Orion reacquired NASA’s Deep Space Network signal at 7:59 a.m., EST, after successfully performing the outbound powered flyby burn at 7:44 a.m., EST, with a firing of the orbital maneuvering system engine for 2 minutes and 30 seconds to accelerate the spacecraft at a rate of more than 580 mph.
At the time of the burn, Orion was 328 miles above the Moon, traveling at 5,023 mph. Shortly after the burn, Orion passed 81 miles above the Moon, traveling at 5,102 mph. At the time of the lunar flyby, Orion was more than 230,000 miles from Earth.
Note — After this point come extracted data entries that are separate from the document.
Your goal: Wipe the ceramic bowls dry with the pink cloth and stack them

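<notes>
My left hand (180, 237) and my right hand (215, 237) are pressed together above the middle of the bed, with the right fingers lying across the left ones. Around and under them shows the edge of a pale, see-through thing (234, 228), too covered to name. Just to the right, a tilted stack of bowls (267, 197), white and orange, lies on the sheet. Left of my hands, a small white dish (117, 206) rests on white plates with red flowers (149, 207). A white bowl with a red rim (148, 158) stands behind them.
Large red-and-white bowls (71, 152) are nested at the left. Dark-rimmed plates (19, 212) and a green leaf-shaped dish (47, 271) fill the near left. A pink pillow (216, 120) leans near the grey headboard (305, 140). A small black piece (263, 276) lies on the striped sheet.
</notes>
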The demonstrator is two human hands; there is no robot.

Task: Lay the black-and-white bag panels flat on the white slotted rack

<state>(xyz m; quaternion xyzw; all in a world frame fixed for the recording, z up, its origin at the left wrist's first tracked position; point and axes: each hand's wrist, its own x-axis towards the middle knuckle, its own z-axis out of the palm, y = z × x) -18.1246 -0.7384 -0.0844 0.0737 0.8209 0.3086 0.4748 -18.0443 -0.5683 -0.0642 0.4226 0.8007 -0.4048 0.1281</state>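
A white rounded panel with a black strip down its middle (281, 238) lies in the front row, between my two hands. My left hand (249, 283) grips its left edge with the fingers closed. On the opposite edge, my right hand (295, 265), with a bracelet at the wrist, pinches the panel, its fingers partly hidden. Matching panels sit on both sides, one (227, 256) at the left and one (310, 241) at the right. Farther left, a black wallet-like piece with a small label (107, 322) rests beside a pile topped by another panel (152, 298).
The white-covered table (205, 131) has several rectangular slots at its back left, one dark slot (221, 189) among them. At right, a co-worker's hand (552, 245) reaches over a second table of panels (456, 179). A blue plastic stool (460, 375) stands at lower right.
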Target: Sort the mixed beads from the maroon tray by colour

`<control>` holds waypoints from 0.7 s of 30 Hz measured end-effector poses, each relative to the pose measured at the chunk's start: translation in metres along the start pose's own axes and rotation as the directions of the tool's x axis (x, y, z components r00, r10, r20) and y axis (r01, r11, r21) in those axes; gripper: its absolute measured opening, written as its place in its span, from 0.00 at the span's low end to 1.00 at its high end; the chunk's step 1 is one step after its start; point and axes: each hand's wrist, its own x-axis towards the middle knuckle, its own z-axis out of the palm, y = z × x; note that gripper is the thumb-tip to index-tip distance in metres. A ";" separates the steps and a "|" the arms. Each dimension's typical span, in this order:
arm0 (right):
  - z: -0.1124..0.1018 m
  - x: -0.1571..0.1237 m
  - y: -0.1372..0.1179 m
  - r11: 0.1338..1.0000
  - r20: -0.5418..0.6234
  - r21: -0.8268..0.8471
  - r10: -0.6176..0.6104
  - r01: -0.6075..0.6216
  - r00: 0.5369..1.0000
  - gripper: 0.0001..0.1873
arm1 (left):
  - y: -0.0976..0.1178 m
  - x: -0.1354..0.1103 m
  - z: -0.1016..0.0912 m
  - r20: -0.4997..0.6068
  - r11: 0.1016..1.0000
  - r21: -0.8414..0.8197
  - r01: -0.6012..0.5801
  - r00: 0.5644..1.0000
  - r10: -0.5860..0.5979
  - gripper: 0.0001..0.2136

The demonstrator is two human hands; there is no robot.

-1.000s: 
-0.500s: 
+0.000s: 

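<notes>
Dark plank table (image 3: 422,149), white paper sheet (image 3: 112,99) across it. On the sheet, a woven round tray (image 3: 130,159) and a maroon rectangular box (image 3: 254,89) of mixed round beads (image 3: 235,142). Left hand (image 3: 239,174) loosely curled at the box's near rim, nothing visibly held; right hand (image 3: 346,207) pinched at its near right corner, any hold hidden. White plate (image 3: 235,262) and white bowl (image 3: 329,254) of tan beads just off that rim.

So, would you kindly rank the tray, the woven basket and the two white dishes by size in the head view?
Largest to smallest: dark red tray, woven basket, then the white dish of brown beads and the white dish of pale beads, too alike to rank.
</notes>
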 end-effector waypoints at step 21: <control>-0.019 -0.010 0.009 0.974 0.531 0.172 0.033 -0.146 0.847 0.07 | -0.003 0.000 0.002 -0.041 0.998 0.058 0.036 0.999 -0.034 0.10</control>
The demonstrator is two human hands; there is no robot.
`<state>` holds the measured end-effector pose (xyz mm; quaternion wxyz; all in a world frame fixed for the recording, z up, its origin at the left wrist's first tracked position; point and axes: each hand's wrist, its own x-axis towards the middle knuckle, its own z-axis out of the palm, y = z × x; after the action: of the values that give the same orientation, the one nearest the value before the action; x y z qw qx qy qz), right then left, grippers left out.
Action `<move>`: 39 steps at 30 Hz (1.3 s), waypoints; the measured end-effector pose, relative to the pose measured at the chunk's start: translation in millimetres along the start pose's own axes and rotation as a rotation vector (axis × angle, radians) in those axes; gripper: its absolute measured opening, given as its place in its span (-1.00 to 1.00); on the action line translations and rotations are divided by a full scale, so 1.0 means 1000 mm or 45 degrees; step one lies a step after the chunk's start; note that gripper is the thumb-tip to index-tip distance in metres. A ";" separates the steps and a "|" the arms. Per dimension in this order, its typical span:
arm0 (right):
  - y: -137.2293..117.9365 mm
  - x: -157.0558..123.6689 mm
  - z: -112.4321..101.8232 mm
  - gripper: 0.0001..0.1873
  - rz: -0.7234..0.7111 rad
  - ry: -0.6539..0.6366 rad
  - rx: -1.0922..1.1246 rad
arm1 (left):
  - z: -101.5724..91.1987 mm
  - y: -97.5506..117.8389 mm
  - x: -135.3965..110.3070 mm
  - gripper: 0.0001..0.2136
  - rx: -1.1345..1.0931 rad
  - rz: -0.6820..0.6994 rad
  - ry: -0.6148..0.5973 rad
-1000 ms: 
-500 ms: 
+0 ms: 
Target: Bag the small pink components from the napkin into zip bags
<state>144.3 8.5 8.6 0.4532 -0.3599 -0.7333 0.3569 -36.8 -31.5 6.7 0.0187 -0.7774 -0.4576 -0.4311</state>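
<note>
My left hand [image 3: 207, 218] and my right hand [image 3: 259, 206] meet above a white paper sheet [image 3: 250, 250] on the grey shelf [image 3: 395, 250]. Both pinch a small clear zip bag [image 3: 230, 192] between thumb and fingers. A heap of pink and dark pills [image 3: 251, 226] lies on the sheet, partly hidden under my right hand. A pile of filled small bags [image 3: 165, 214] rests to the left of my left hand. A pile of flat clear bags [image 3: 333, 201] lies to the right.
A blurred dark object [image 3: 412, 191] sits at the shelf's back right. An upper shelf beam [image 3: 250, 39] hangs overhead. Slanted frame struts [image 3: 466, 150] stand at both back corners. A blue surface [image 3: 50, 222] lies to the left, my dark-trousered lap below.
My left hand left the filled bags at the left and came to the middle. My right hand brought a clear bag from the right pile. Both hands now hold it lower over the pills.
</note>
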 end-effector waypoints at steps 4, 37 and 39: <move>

The outbound powered flyby burn is the first of two maneuvers required to enter the distant retrograde orbit around the Moon. The spacecraft will perform the distant retrograde orbit insertion burn Nov. 25, using the European Service Module. Orion will remain in this orbit for about a week to test spacecraft systems. The distant retrograde will take Orion 40,000 miles past the Moon before it returns to Earth. Orion’s greatest distance from the Earth will be Nov. 28 at more than 268,500 miles. Orion’s greatest distance from the Moon will be on Nov. 25, at more than 57,250 miles.
The Deep Space Network, managed by NASA’s Jet Propulsion Laboratory in Southern California, handles communications for Artemis I beyond low-Earth orbit. This includes the mission’s trajectory corrections, powered flyby burns, and insertion into and departure from distant retrograde orbit, while the Near Space Network provides supplemental navigation data with assistance from the Near Space Network’s tracking and data relay satellite constellation.
The Deep Space Network consists of three facilities spaced equidistant from each other — approximately 120 degrees apart in longitude around the world. These sites are at Goldstone, near Barstow, Calif.; near Madrid, Spain; and near Canberra, Australia. The strategic placement of these sites permits constant communication with spacecraft as our planet rotates — before a distant spacecraft sinks below the horizon at one site, another site can pick up the signal and carry on communicating. Orion initially regained signal with the Madrid ground station after the lunar flyby and then transitioned signal to the Goldstone station.